Pembuktian terkait dapat disesuaikan dengan kondisi yang sedang terjadi sekarang di Myanmar. Pemblokiran media sosial mengakibatkan diskusi virtual bagi masyarakat Myanmar terhenti untuk sementara. Situasi ini seolah-olah sengaja dilakukan demi terciptanya situasi yang kondusif di Myanmar. Masyarakat, yang diwakilkan oleh generasi muda mencoba mencari kembali arti demokrasi yang telah diambil secara paksa oleh militer pasca kudeta. Langkah alternatif perlu diupayakan agar masyarakat dapat kembali berkomunikasi setelah terjadinya pemblokiran sejumlah media sosial.

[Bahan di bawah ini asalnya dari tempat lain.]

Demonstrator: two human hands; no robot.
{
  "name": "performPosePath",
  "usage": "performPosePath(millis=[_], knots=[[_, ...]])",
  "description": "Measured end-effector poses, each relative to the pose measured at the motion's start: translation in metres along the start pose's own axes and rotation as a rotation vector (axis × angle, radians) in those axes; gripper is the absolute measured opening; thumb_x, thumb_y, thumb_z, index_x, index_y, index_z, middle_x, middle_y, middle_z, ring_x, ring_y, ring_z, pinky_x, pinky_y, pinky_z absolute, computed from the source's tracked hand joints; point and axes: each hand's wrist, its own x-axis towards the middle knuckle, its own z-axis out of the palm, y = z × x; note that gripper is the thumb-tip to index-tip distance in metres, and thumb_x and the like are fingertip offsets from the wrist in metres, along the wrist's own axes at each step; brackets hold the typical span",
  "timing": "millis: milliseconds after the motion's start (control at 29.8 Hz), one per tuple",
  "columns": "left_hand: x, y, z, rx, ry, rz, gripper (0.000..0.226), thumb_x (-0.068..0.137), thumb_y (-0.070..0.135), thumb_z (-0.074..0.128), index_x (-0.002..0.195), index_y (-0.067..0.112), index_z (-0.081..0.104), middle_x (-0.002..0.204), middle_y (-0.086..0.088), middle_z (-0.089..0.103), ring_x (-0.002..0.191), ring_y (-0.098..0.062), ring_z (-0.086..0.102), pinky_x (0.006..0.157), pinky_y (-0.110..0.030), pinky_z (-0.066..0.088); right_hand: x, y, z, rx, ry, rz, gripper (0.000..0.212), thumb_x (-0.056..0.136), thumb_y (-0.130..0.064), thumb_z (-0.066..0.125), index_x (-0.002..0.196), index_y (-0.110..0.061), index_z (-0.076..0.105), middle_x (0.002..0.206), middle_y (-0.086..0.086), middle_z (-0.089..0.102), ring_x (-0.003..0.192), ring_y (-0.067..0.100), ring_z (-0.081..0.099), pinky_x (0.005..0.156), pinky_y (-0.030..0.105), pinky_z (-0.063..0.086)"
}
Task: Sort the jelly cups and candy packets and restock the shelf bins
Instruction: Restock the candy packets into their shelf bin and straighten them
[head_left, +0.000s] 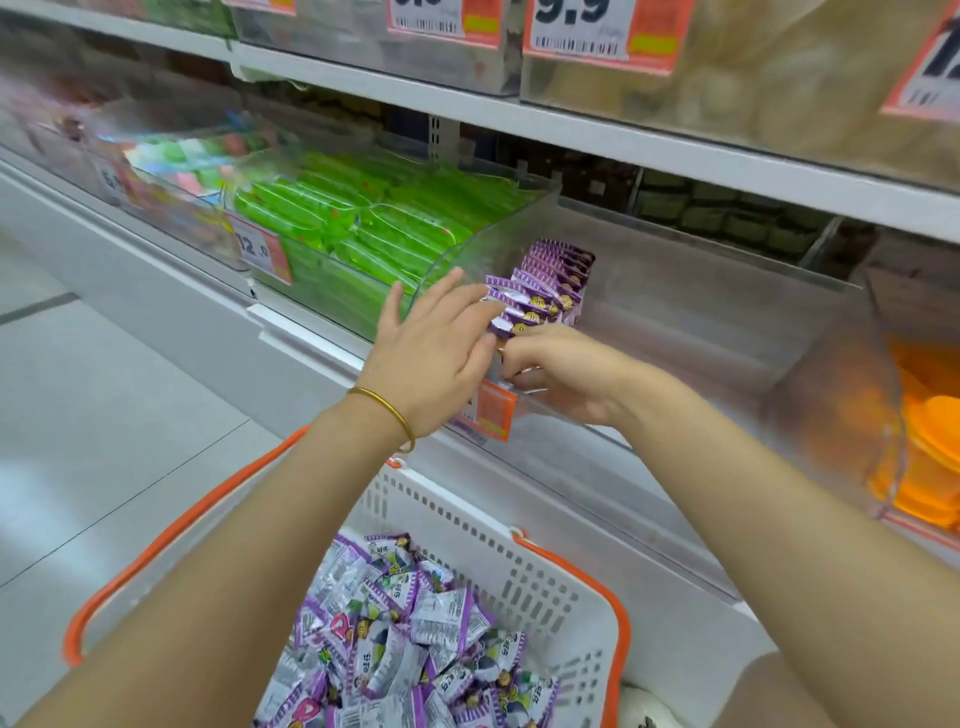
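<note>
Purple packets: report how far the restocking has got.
Done: a short row stands upright at the left end of the bin. In hand: the left hand steadies its front while the right hand pinches it. Left: most of the bin is bare, and the basket is heaped with packets.

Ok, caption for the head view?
Left hand and right hand arrange purple candy packets in a clear shelf bin; basket of more below.

I stand on a pale grey tiled floor (78, 395) with thin dark seams, glossy under bright, even light. Before me runs a long white shelving unit (597, 132), its sloped white base panel (171, 291) below, orange-and-white printed price tags (605, 26) clipped along the upper tier.
</note>
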Motion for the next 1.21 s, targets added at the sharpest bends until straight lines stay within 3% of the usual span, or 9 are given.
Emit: performPosePath(millis=[67,168,235,369,504,739,940,1108,1209], knots=[[0.001,-0.004,0.001,-0.005,-0.018,-0.030,0.065,0.085,0.049,0.009,0.132,0.026,0.047,0.142,0.010,0.042,0.143,-0.009,0.017,0.114,-0.049,0.003,0.000,-0.001,-0.012,0.093,0.060,0.060,0.016,0.080,0.002,0.048,0.070,-0.010,0.052,0.079,0.011,0.053,0.062,0.021,0.057,0.070,0.034,0.055],[-0.002,-0.009,0.002,-0.023,-0.070,-0.063,0.058,0.088,0.043,0.015,0.134,0.025,0.045,0.142,0.010,0.042,0.143,-0.007,0.017,0.115,-0.049,0.002,0.010,0.006,-0.018,-0.053,0.209,0.106,0.009,0.089,-0.009,0.054,0.098,-0.005,0.056,0.093,0.016,0.059,0.060,0.020,0.063,0.048,0.025,0.054],[-0.005,-0.009,0.002,-0.034,-0.077,-0.064,0.057,0.089,0.043,0.016,0.137,0.026,0.043,0.145,0.011,0.039,0.143,-0.006,0.016,0.115,-0.049,0.002,0.017,0.008,-0.011,-0.080,0.164,0.162,0.019,0.091,-0.013,0.056,0.108,-0.006,0.060,0.092,0.016,0.067,0.061,0.020,0.063,0.061,0.031,0.059],[-0.006,-0.009,0.002,-0.062,-0.069,-0.085,0.045,0.099,0.036,0.027,0.142,0.028,0.037,0.151,0.010,0.031,0.143,-0.007,0.015,0.115,-0.048,0.004,0.021,0.007,-0.003,-0.138,0.249,0.110,0.015,0.092,-0.004,0.056,0.078,-0.008,0.054,0.044,0.003,0.059,0.031,0.009,0.054,0.035,0.015,0.043],[-0.006,-0.009,0.002,-0.082,-0.061,-0.095,0.043,0.101,0.029,0.033,0.143,0.029,0.036,0.153,0.011,0.028,0.143,-0.007,0.015,0.116,-0.045,0.004,0.018,0.007,-0.005,-0.156,0.313,-0.062,0.025,0.091,-0.003,0.059,0.077,-0.013,0.041,0.066,0.013,0.057,0.038,0.016,0.060,0.039,0.026,0.053],[-0.006,-0.010,0.003,-0.053,-0.128,-0.088,0.056,0.093,0.041,0.017,0.145,0.028,0.033,0.153,0.014,0.026,0.144,-0.003,0.012,0.116,-0.046,0.000,0.022,0.000,0.003,-0.302,0.402,-0.245,0.034,0.092,-0.007,0.057,0.067,-0.013,0.035,0.061,0.011,0.056,0.051,0.021,0.062,0.058,0.035,0.058],[-0.015,-0.011,0.000,-0.170,0.003,-0.073,0.056,0.090,0.044,0.023,0.141,0.028,0.040,0.150,0.009,0.035,0.140,-0.010,0.026,0.115,-0.046,0.012,0.006,0.001,-0.005,-0.255,0.381,-0.173,0.019,0.092,-0.013,0.059,0.103,-0.003,0.047,0.081,0.018,0.062,0.066,0.028,0.066,0.070,0.042,0.059],[-0.055,-0.007,-0.019,-0.178,0.218,-0.001,0.044,0.091,0.029,0.036,0.129,0.014,0.054,0.139,-0.004,0.050,0.125,-0.026,0.047,0.103,-0.044,0.035,-0.065,0.001,-0.007,-0.198,0.519,-0.450,0.019,0.090,0.001,0.049,0.087,-0.018,0.050,0.078,0.011,0.061,0.060,0.015,0.064,0.053,0.030,0.054],[-0.097,-0.006,-0.024,-0.165,0.116,-0.002,0.041,0.089,0.026,0.039,0.123,0.010,0.057,0.133,-0.007,0.054,0.119,-0.031,0.051,0.099,-0.043,0.037,-0.116,0.027,0.014,-0.065,0.317,-0.482,0.028,0.089,0.005,0.047,0.082,-0.021,0.052,0.074,0.012,0.060,0.050,0.014,0.061,0.044,0.031,0.048]])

Salah satu cara menarik yang dilakukan oleh masyarakat Myanmar untuk saling berkomunikasi di tengah pemblokiran Internet, yaitu dengan menggunakan sebuah aplikasi offline yang bernama Bridgefy. Aplikasi yang berasal dari Meksiko ini kini populer di masyarakat Myanmar dan telah diunduh lebih dari 600.000 kali saat pihak militer menutup sementara jaringan Internet terutama di wilayah sekitar Ibu Kota negara Naypyidaw.

Sumber: republicworld.com

Cara kerja Bridgefy sendiri terbilang cukup unik. Alih-alih menggunakan Internet, aplikasi ini memanfaatkan koneksi bluetooth untuk bisa saling terhubung. Mengetahui bahwa aplikasi mereka sedang dibutuhkan di Myanmar, pihak Bridgefy segera mengantisipasi adanya pengambilan data dari pihak ketiga dengan cara mengamankan setiap pesan di aplikasi tersebut agar tidak mudah dilihat selain oleh penggunanya alias sistem enkripsi.

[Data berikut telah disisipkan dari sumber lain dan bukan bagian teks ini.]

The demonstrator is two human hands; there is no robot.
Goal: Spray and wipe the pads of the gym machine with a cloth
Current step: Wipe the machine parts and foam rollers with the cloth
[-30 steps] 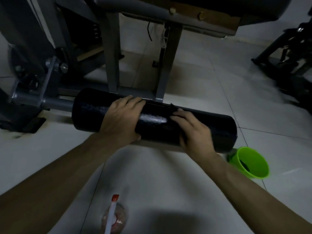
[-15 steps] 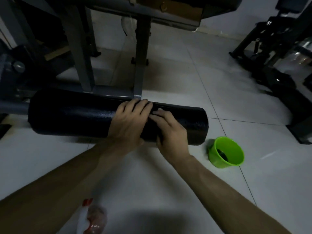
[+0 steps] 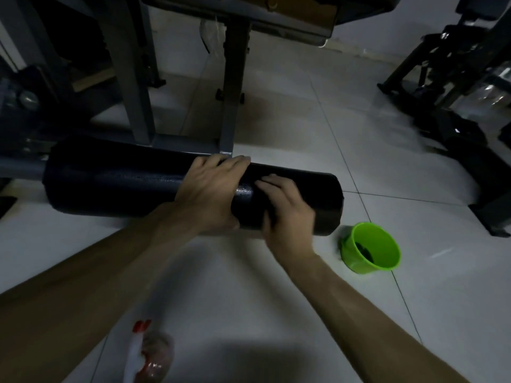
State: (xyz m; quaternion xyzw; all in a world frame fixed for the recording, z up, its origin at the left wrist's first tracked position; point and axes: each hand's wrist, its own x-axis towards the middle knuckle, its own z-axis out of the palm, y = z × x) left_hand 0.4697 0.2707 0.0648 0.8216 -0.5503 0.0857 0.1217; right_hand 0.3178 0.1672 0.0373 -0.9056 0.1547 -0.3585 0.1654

Tidak hanya melalui aplikasi seperti Bridgefy, masyarakat Myanmar yang tidak mengikuti aksi demonstrasi secara langsung pun melakukan protes yang tidak biasa dari rumah mereka masing-masing. Protes dilakukan dengan mencoba membuat suara-suara dari alat masak, seperti wajan dan panci. Hal ini sendiri terjadi karena mereka ingin “suara” mereka didengar oleh pihak militer. Dari beberapa video yang beredar di internet juga diperlihatkan bahwa aksi ini serentak dilakukan di rumah-rumah masyarakat yang menentang kudeta.

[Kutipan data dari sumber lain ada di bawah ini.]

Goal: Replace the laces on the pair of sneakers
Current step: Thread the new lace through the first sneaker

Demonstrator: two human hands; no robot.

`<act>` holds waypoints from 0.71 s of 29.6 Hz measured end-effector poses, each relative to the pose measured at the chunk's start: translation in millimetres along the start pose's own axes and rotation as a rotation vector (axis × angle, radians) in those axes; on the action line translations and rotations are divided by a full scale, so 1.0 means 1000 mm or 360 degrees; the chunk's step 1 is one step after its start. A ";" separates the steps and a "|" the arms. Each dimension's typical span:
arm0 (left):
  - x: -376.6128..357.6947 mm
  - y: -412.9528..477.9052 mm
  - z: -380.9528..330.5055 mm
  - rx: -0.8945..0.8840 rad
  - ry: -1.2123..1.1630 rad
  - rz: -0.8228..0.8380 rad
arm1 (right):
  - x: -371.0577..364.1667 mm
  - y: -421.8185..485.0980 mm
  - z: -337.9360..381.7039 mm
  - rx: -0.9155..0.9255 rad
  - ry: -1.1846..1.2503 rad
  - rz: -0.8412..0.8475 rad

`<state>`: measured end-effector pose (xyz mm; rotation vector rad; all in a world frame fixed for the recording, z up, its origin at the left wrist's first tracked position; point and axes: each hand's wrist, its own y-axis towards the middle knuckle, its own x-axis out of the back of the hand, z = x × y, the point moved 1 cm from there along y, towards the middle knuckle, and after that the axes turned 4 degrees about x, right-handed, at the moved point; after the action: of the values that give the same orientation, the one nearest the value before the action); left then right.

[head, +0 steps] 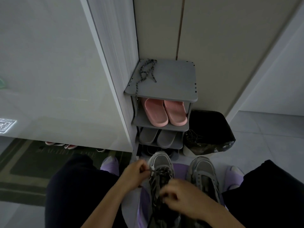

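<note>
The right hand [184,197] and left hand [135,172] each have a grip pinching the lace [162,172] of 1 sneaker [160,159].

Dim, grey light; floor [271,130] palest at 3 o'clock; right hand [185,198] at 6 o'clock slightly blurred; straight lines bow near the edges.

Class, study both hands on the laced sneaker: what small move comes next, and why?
Probably pull the lace end pinched by the left hand outward until that crossing sits snug; the right hand grips the lace lower on the same sneaker.
</note>
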<state>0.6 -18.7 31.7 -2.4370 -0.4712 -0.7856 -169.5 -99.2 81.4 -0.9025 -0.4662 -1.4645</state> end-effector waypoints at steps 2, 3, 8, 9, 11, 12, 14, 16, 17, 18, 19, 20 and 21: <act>0.010 -0.005 -0.014 -0.0020 -0.0458 0.0066 | 0.004 0.014 -0.011 -0.0270 0.0105 -0.0436; 0.014 -0.008 -0.022 -0.0052 -0.0612 0.0115 | 0.005 0.023 -0.013 -0.0313 0.0143 -0.0538; 0.034 -0.014 -0.038 -0.0133 -0.0724 0.0099 | 0.009 0.059 -0.018 -0.0337 0.0453 -0.0601; 0.038 -0.012 -0.030 -0.0079 -0.0671 0.0033 | 0.015 0.059 -0.024 -0.0427 0.0632 -0.0739; 0.044 -0.010 -0.010 0.0036 -0.0512 -0.0053 | 0.028 0.050 -0.038 -0.0581 0.0906 -0.0949; 0.047 -0.010 0.000 0.0083 -0.0387 -0.0061 | 0.032 0.045 -0.046 -0.0643 0.0974 -0.1004; 0.047 -0.010 0.016 0.0089 -0.0027 0.0015 | 0.036 0.035 -0.058 -0.0740 0.1049 -0.1072; 0.040 -0.009 0.026 0.0125 0.0494 0.0174 | 0.034 0.030 -0.066 -0.0834 0.1156 -0.1148; 0.036 -0.009 0.030 0.0195 0.0695 0.0214 | 0.033 0.029 -0.069 -0.0867 0.1233 -0.1185; 0.032 -0.010 0.032 0.0262 0.0747 0.0221 | 0.032 0.028 -0.070 -0.0878 0.1271 -0.1209; 0.027 -0.009 0.035 0.0325 0.0641 0.0235 | 0.032 0.029 -0.068 -0.0862 0.1283 -0.1205; 0.023 -0.010 0.035 0.0377 0.0419 0.0248 | 0.032 0.030 -0.066 -0.0823 0.1299 -0.1182; 0.019 -0.011 0.031 0.0402 0.0145 0.0244 | 0.031 0.032 -0.062 -0.0765 0.1338 -0.1136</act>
<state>23.4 11.5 26.5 -2.1649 -0.3232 -0.7216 -150.3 -169.6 59.9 -0.3877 0.2474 -2.5008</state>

Kita bisa melihat bahwa semakin ditutup sebuah akses informasi, maka dorongan untuk mendapatkan kembali hak berpendapat serta berkomunikasi secara virtual tersebut akan semakin besar. Masyarakat tak ragu untuk memutar otak mengingat pentingnya terhubung sembari membicarakan rencana selanjutnya mengenai masa depan demokrasi yang kini sedang sekarat di Myanmar.

Perlawanan akan terus ada sampai tuntutan masyarakat terpenuhi. Pertanyaannya, sampai kapan masyarakat Myanmar harus bertahan dari situasi seperti ini?